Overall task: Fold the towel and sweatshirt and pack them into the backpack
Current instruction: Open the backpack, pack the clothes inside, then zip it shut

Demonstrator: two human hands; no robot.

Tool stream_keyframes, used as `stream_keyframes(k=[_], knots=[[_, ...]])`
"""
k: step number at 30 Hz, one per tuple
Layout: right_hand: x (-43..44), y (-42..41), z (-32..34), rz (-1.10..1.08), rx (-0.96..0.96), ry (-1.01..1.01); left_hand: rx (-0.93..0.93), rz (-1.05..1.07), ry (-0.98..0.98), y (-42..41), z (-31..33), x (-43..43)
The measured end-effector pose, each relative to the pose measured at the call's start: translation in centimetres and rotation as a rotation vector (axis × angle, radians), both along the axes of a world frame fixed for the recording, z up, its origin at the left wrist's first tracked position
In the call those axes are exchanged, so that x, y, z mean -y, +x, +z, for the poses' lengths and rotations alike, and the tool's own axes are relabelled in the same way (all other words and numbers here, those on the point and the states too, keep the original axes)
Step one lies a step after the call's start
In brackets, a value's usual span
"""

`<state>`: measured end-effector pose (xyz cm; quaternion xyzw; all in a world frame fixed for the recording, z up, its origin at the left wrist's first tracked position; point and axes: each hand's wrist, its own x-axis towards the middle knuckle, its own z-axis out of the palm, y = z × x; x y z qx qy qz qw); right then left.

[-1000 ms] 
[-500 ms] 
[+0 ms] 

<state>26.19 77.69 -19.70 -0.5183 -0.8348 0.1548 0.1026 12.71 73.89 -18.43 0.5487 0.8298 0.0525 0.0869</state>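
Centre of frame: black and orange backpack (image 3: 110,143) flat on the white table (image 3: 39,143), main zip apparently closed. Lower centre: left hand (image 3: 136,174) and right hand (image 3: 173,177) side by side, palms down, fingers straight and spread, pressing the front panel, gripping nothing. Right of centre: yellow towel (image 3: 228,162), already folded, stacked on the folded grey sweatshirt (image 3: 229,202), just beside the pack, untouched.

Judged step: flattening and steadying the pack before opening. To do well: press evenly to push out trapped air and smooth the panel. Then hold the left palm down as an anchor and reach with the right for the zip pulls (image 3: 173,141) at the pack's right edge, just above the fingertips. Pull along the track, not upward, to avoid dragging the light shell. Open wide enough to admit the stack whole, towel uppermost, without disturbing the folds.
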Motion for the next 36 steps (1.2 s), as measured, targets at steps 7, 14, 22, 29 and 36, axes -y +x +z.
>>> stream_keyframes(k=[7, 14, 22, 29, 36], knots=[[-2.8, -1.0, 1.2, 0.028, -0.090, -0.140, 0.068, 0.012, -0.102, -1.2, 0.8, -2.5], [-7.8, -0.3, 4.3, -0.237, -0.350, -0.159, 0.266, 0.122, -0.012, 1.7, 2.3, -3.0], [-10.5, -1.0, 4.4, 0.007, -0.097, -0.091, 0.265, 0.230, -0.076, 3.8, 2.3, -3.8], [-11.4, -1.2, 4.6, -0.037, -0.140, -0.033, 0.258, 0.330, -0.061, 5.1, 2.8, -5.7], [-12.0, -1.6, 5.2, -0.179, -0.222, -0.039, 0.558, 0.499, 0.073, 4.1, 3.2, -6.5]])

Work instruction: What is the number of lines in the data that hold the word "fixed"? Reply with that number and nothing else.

Solution to the exercise: 2